Sometimes you want to have a globally accessible function like get_current_user()
that somehow magically stores the current user for the duration of the request. How do you implement this? How is the user
stored?
Or maybe you want get_current_request_id()
or request_cache.add_to_cache(some_data)
or get_tenant()
.
We are surely not going to pass user
/request_id
as arguments to every function in our app.
So, how is this made?
Let’s learn from an example
Let’s build get_current_request_id()
as an example. I’m assuming we are talking about HTTP requests.
You can build all the other functions in the same way, even those that don’t have anything to do with HTTP requests.
First: we need to set the request_id
somewhere
This somewhere is going to be the middleware (or a middleware, one of them).
Middlewares are called at the beginning of every request. We want to set the request_id
at the beginning of every request and unset it after the request is done.
I don’t know what framework you are using, but most of them have a list of middleware classes/functions defined somewhere, usually in the settings.
In Django there is the setting MIDDLEWARE
. In Flask, you can use the before_request
decorator and the after_request
decorator.
Pseudocode (a Django example is at the end of the article):
import request_storage # <- our file
from uuid import uuid4
def my_middleware():
# 1. Build a unique identifier for the request
request_id = str(uuid4())
# 2. Store the request_id (we'll implement this below)
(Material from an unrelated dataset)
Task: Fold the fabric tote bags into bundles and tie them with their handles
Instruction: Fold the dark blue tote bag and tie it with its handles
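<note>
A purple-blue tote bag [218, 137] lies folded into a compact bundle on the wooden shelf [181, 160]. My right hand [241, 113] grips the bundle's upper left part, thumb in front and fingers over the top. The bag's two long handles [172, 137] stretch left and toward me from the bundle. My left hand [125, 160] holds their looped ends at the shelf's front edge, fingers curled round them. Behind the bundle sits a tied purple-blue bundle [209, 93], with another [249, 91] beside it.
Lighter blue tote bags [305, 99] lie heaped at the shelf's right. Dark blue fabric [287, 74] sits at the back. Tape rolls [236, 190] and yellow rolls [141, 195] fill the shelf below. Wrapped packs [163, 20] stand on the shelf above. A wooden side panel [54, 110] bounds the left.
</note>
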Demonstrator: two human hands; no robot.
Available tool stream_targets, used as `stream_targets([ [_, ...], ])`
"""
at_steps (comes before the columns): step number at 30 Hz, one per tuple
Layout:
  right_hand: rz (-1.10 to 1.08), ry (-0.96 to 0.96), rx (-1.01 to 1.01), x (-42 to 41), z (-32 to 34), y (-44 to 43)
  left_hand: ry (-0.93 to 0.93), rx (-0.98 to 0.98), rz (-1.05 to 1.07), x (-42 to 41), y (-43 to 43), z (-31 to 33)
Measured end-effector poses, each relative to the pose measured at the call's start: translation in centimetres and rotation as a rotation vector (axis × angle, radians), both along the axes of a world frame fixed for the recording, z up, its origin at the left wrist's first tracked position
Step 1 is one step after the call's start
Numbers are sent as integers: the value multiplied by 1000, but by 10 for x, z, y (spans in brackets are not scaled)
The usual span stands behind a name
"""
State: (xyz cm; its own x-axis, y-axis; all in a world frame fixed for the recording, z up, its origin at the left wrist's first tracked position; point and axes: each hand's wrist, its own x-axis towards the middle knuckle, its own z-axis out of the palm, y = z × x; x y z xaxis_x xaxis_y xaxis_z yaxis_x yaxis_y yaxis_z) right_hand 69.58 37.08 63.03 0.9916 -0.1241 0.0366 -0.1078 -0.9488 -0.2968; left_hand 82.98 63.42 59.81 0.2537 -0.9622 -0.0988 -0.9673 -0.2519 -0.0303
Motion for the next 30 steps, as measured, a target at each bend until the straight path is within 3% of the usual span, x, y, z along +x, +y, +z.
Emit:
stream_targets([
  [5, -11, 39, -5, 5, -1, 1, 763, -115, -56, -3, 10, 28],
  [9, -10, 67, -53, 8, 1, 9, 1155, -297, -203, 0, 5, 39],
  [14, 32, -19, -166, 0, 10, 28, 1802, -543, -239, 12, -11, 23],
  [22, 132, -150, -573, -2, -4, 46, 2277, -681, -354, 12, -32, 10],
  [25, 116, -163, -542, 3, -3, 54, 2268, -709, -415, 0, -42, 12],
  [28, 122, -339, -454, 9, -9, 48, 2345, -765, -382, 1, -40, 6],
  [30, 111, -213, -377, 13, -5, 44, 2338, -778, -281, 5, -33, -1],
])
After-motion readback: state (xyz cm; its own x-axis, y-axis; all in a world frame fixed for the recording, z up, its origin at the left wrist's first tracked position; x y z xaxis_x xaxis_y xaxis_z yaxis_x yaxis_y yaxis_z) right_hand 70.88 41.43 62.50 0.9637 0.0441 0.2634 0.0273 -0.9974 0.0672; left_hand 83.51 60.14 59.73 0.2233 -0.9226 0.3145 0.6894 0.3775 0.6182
request_storage.set(request_id)
try:
... # this is where the request is processed
finally:
# 3. Unset the request_id after the request is done
# The unset must happen even if there is an exception, this is why
# finally is used and no except-block is needed.
request_storage.set(None)
Level 1: Only used in school, on a single-process app
I don’t know what it is with schools, but the ones I’ve seen always want to teach concepts, which are not used (anymore?) in the real world.
So… don’t use this in production 🫠. Or do, what do I know what you’re building. 🙂
Create a Singleton class and store the request_id
in it.
A Singleton is a class that can only have one instance in your app. It’s a design pattern. Trying to instantiate it 2x just returns the same instance both times.
Very simple example:
class RequestStorage:
_instance = None
def __new__(cls):
if cls._instance is None:
cls._instance = super().__new__(cls)
cls._instance.request_id = None
return cls._instance
def set(self, request_id):
self.request_id = request_id
def get(self):
return self.request_id
We can’t use this in production, because it’s not thread-safe.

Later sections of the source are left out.